ACTION ITEM: Go through the records below from the first line and print each one exactly, stopping after the line that contains "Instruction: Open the". Do not print pictures or anything past that line.

(Entries taken from a collection)
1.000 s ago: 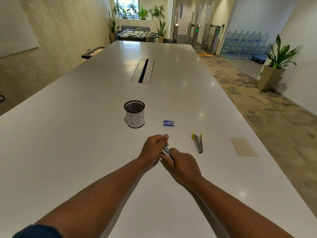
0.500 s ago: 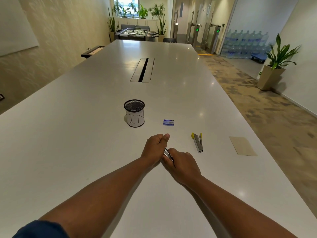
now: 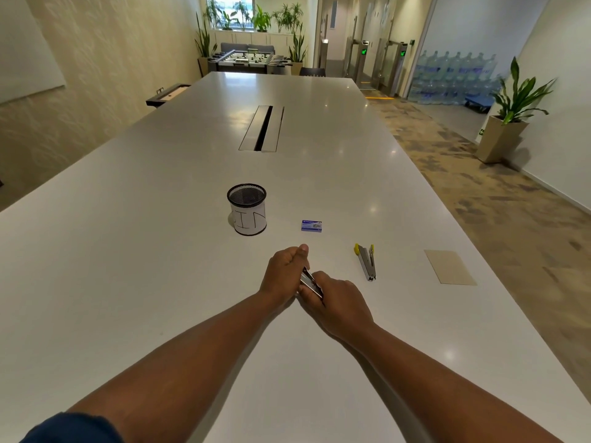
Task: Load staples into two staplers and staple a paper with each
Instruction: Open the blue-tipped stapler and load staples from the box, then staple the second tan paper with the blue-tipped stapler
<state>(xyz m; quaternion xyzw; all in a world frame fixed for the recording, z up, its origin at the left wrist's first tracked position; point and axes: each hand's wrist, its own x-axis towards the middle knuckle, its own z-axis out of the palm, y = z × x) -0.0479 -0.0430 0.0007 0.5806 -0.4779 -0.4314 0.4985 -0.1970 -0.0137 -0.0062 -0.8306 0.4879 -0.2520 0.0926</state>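
Though both hands' fingers grip it, the metal stapler stays mostly hidden.

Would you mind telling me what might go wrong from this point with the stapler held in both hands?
The left hand and right hand crowd around the small metal stapler, so a finger might get pinched. The staple box lies beyond them, so reaching for it means freeing one hand, and the stapler could slip.
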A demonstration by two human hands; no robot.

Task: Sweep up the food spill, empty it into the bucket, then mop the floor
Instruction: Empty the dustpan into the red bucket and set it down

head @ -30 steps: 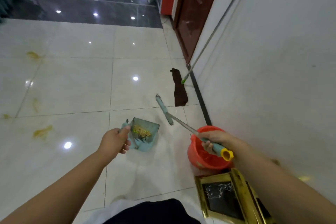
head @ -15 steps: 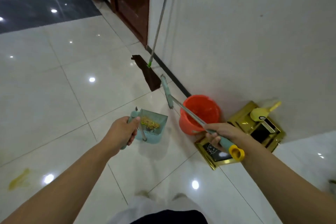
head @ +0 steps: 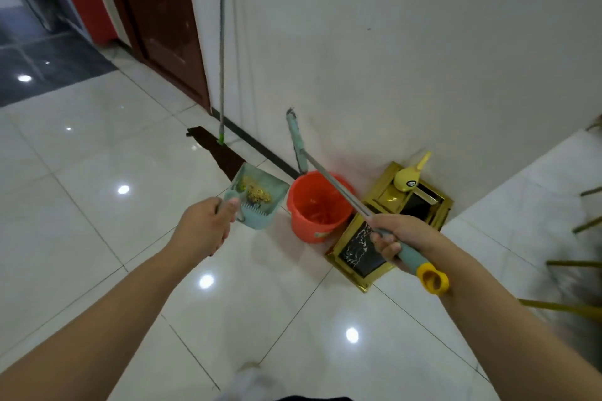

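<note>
My left hand grips the handle of a teal dustpan, held level just left of the orange bucket. A heap of yellowish food scraps lies in the pan. My right hand is closed on the teal grip of a long-handled broom; its metal shaft crosses over the bucket, and its narrow head points up against the white wall. The bucket stands on the floor by the wall. A mop with a green joint leans on the wall, its dark cloth head flat on the tiles.
A gold-framed black panel lies on the floor right of the bucket, with a yellow scoop-like tool on it. A dark wooden door is at the back left. Thin gold legs of furniture show at the right edge. Glossy white tiles cover the floor.
My view has swung right and closer to the wall. The dustpan has come up next to the bucket's left rim, and the broom head now rests higher against the wall.
</note>
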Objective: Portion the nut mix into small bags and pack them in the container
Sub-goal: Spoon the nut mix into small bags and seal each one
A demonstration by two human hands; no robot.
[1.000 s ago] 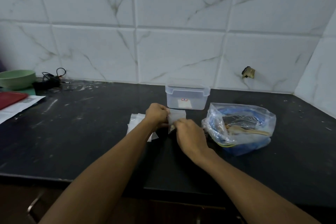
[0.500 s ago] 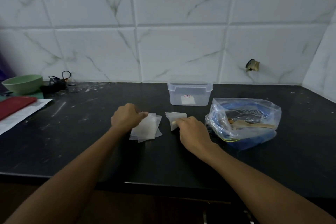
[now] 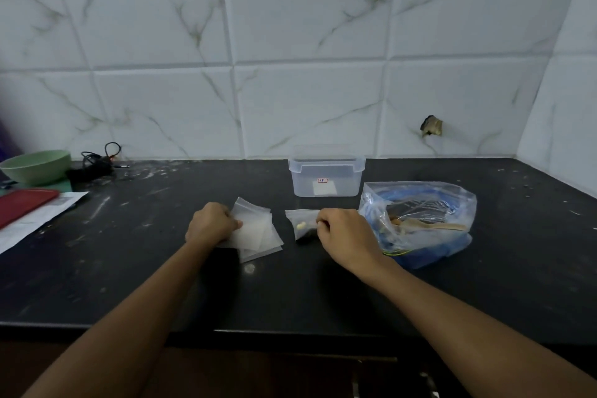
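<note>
Flanking container (image 3: 326,182): green bowl (image 3: 35,166), cable (image 3: 97,161).

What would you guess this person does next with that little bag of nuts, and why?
Probably lift the small filled bag and carry it back to the clear container. The right hand pinches that bag, which already shows nuts inside and lies on the counter just in front of the container. The left hand holds the stack of empty bags.
</note>
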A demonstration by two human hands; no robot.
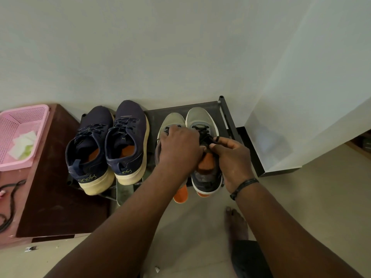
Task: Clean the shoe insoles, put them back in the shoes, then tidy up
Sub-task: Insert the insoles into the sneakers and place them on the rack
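Observation:
Two pairs of shoes stand on a black shoe rack point(156, 115) against the wall. The navy pair point(108, 145) on the left shows orange insoles inside. In the grey pair, the right shoe point(202, 121) has an orange insole point(206, 162) visible in its opening. My left hand point(178, 149) lies curled over the left grey shoe point(172, 119) and hides most of it. My right hand point(230, 157) pinches the black lace point(204, 133) of the right grey shoe between thumb and finger.
A pink plastic basket point(30, 117) with white cloths sits on a brown cabinet point(54, 189) at the left, beside a black cord point(10, 201). A white wall corner point(301, 117) juts out on the right. My bare foot point(236, 223) stands on the beige floor.

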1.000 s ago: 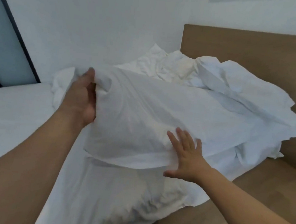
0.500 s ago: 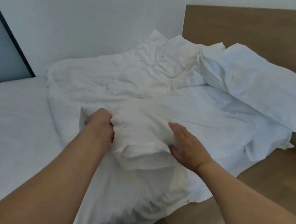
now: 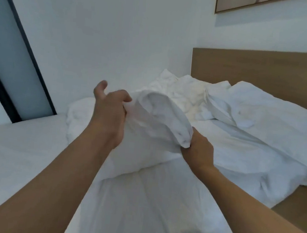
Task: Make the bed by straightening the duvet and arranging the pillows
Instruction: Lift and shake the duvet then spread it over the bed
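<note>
Hands framed the lifted fold of white duvet from either side, and that was the relation everything turned on. On the left lay the bare mattress sheet, flat and uncovered, running away toward the dark-framed window. The left hand gripped the near-left end of the bunched fold, fingers curled into the cloth with the thumb raised clear above it. Between the two hands the fold ran roughly across the view, higher at the left end and dropping toward the right. The right hand clamped the lower right end of the same fold, fingers wrapped under it, so both hands were closed on the duvet and held a little apart. Neither hand looked nearer the cloth than the other; both already had it. Further right, the rest of the duvet sat crumpled against the wooden headboard, where a white pillow rested loosely. The uncovered side lay to the left of the hands, so the pull probably needed to go that way.
</note>
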Tool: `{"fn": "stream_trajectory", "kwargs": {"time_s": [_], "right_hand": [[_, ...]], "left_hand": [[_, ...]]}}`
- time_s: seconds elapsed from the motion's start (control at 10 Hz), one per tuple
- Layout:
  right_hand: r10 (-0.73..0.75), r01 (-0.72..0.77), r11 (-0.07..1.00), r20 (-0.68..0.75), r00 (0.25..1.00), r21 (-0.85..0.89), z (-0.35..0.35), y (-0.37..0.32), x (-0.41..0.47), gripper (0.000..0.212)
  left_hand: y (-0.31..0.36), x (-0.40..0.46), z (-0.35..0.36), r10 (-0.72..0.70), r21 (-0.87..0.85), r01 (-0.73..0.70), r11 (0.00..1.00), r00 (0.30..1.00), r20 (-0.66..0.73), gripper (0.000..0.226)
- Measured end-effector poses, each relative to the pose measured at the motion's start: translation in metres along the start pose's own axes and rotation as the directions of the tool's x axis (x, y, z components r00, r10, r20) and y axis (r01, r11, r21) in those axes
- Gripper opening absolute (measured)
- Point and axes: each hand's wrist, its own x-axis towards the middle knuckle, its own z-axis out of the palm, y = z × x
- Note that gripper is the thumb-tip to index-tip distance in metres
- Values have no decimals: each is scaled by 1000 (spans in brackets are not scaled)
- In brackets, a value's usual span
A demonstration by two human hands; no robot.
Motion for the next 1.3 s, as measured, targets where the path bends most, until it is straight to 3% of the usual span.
{"fn": "stream_trajectory", "kwargs": {"time_s": [0.1,0.2,0.3,0.4,0.5,0.6,0.7,0.8,0.9,1.0,1.1,1.2,1.3], "right_hand": [[-128,125,985,-16,992,-119,-56,-21,41,22],[-305,327,909,124,944,-257,-99,-40,61,26],[-412,448,868,194,890,-213,-127,-48,55,18],[-446,458,888,155,881,-47,-135,-45,45,17],[-437,442,897,128,890,-13,-119,-30,35,30],[-314,327,908,91,945,-261,-97,12,25,54],[1,36,928,100,995,-370,-92,39,26,29],[-52,126,937,226,973,-327,-96,19,46,19],[-260,359,864,298,919,-352,-106,-8,60,14],[-346,458,821,340,874,-342,-118,-5,66,21],[-332,414,867,298,895,-278,-108,31,62,45],[-149,231,907,245,958,-353,-74,83,37,77],[158,-38,879,216,964,-475,-55,133,19,75]], "left_hand": [[-12,-33,3,154,841,-515,163,856,494,100],[-17,-39,7,292,695,-421,-583,690,662,120],[11,-38,28,397,734,-234,-637,717,573,89],[32,-41,45,217,808,-338,-483,848,484,34],[45,-53,45,241,839,-402,-367,830,503,13],[53,-57,23,280,864,-337,-375,847,452,18],[70,-45,-14,127,901,-123,-415,973,192,34],[52,-41,-27,148,735,56,-676,987,61,50],[-8,-53,19,82,761,-192,-620,949,306,92],[-56,-34,57,-46,808,-310,-500,942,333,75],[-51,-1,68,29,902,-315,-297,941,338,19],[-31,18,76,145,893,-347,-287,906,399,5],[-14,30,69,182,891,-324,-318,901,393,4]]}}
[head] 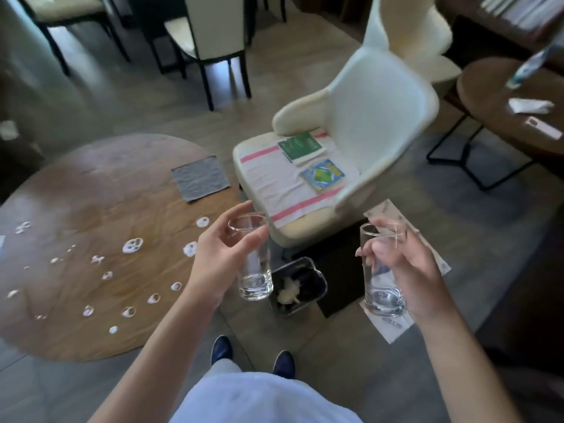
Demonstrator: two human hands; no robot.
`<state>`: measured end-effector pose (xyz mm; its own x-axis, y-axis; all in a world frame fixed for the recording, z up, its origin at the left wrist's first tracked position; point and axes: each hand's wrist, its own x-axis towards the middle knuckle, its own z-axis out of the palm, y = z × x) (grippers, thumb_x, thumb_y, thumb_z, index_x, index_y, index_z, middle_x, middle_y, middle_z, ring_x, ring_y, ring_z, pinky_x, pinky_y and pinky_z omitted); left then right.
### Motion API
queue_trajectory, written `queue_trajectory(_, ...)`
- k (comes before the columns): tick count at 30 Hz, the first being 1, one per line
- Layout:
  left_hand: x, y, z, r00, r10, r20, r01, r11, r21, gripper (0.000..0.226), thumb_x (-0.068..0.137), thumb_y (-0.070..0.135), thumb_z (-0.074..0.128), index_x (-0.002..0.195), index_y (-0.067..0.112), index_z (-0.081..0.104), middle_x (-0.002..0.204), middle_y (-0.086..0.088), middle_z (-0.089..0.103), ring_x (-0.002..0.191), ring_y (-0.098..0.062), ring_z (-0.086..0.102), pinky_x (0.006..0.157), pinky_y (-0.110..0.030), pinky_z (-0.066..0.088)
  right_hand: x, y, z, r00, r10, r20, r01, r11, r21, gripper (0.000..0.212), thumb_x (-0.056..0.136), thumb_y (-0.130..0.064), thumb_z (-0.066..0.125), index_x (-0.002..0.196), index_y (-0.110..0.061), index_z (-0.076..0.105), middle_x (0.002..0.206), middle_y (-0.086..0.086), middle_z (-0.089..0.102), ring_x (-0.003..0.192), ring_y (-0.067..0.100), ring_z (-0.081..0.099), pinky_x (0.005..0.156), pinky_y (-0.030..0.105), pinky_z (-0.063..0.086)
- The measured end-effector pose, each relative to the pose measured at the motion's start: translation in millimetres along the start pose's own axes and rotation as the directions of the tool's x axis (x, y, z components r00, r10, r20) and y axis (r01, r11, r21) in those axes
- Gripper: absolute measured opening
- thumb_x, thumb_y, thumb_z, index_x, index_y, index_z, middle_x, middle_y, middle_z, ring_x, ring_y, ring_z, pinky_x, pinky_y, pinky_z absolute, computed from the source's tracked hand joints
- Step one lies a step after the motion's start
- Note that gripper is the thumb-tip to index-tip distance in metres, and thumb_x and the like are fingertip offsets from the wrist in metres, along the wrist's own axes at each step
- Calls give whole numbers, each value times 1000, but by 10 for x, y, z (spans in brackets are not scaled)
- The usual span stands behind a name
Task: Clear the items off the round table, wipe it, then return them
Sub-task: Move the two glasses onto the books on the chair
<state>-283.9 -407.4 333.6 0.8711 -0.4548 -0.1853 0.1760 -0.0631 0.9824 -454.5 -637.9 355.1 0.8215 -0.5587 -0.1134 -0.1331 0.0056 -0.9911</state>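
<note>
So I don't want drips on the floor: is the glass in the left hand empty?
Looks empty: the glass, gripped upright by the left hand, shows clear to its base.

Toward the upper left of the frame I see dark-framed dining chairs (210, 41) with cream seats. Low in the centre, a small black bin (300, 286) sits on the floor holding crumpled white paper. At the far right edge I make out a second brown table (488, 96), carrying a white paper and a tilted bottle.
</note>
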Motion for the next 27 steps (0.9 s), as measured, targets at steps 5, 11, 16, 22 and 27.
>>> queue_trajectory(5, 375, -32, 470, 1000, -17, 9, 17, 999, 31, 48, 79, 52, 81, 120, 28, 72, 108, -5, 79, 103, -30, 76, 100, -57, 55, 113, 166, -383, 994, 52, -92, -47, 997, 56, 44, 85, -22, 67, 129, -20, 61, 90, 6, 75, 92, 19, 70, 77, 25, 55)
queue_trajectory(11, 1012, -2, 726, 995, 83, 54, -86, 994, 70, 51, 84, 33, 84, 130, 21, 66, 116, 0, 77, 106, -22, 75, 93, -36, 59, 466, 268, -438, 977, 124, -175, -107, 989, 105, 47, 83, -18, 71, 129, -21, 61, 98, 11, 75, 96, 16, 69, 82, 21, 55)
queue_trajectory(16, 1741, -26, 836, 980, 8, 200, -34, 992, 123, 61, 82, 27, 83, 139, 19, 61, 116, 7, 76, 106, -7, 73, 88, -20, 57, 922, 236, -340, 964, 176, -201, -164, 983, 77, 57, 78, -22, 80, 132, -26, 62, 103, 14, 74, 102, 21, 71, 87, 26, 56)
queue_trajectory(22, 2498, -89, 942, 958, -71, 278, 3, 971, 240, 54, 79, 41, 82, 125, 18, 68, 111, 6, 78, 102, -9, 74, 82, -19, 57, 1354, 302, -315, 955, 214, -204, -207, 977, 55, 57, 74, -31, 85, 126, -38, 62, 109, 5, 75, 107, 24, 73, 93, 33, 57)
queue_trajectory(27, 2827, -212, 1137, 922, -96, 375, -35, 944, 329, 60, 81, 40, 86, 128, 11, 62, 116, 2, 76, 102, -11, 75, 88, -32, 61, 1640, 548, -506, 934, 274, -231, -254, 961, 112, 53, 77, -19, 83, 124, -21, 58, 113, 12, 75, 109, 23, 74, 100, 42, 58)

FINISHED TASK:
1.000 s ago: 
0.500 s ago: 
now: 
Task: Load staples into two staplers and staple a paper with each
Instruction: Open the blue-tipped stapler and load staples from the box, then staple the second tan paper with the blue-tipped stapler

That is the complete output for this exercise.